• WHAT IS BEING ASKED
From the first line to the last, copy the material word for word; pictures stay out.
--- SUPPLIED DATA Enclosed Below ---
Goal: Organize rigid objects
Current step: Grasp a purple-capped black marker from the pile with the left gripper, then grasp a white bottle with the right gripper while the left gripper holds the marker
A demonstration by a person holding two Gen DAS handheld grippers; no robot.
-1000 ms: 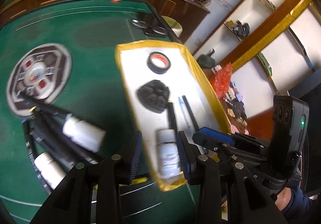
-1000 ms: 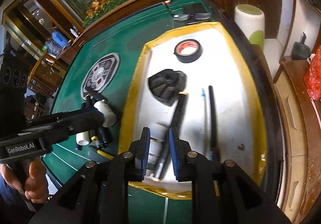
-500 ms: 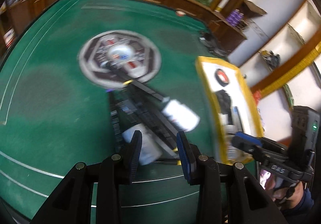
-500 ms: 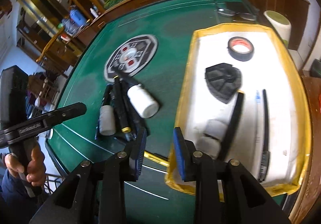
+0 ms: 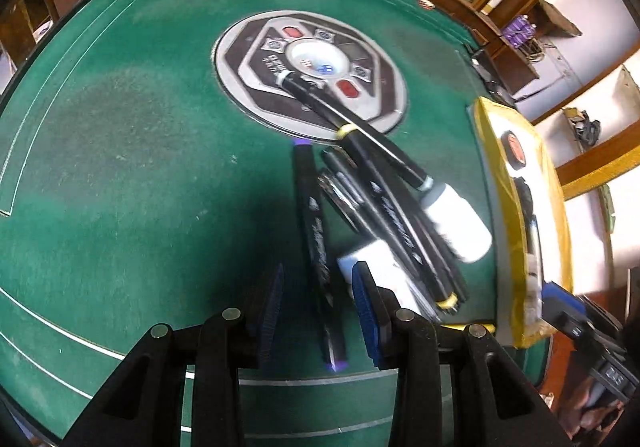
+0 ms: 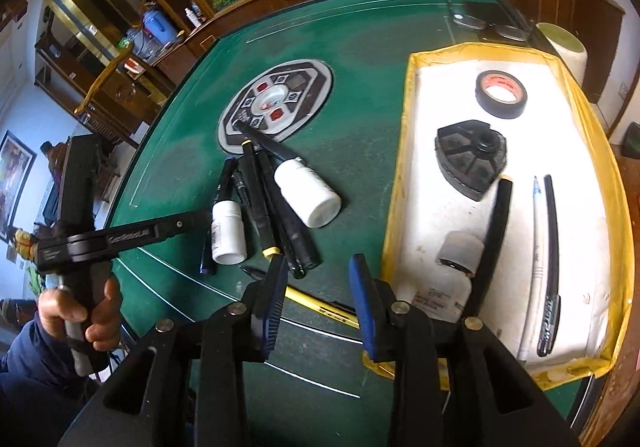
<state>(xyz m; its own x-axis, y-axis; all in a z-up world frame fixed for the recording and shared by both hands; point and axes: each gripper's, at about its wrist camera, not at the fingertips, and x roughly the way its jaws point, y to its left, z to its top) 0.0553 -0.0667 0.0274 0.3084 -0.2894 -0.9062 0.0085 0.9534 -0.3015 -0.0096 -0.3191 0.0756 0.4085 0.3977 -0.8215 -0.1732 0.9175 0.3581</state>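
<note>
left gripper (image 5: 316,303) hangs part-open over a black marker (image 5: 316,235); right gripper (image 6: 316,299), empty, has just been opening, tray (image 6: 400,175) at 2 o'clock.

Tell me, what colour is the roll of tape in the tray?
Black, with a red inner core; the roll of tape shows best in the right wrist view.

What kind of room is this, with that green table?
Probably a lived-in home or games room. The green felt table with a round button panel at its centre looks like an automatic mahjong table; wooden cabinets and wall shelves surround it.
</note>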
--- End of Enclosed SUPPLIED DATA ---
• SOLVED EXERCISE
Goal: Organize rigid objects
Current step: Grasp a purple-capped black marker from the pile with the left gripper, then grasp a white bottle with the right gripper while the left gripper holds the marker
A demonstration by a person holding two Gen DAS handheld grippers; no robot.
-1000 ms: 
-1000 ms: 
-500 ms: 
-500 ms: 
+0 ms: 
+0 ms: 
<state>(xyz m; its own x-axis, y-axis; all in a z-up world frame fixed for the recording and shared by both hands; point and axes: each gripper's, at about its wrist camera, not at the fingertips, and x roughly the way its jaws point, y to its left, z to its top) 0.0553 -0.0667 0.0274 0.3084 -0.2894 -0.9062 0.0085 0.9534 -0.3015 -0.0096 -0.3191 0.0756 0.4085 0.3977 -0.8215 -0.1732 0.9175 0.3581</state>
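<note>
left gripper (image 5: 316,303) hangs part-open over a black marker (image 5: 316,235); right gripper (image 6: 316,299), empty, has just been opening, tray (image 6: 400,175) at 2 o'clock.

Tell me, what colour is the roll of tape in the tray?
Black, with a red inner core; the roll of tape shows best in the right wrist view.

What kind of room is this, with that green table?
Probably a lived-in home or games room. The green felt table with a round button panel at its centre looks like an automatic mahjong table; wooden cabinets and wall shelves surround it.
</note>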

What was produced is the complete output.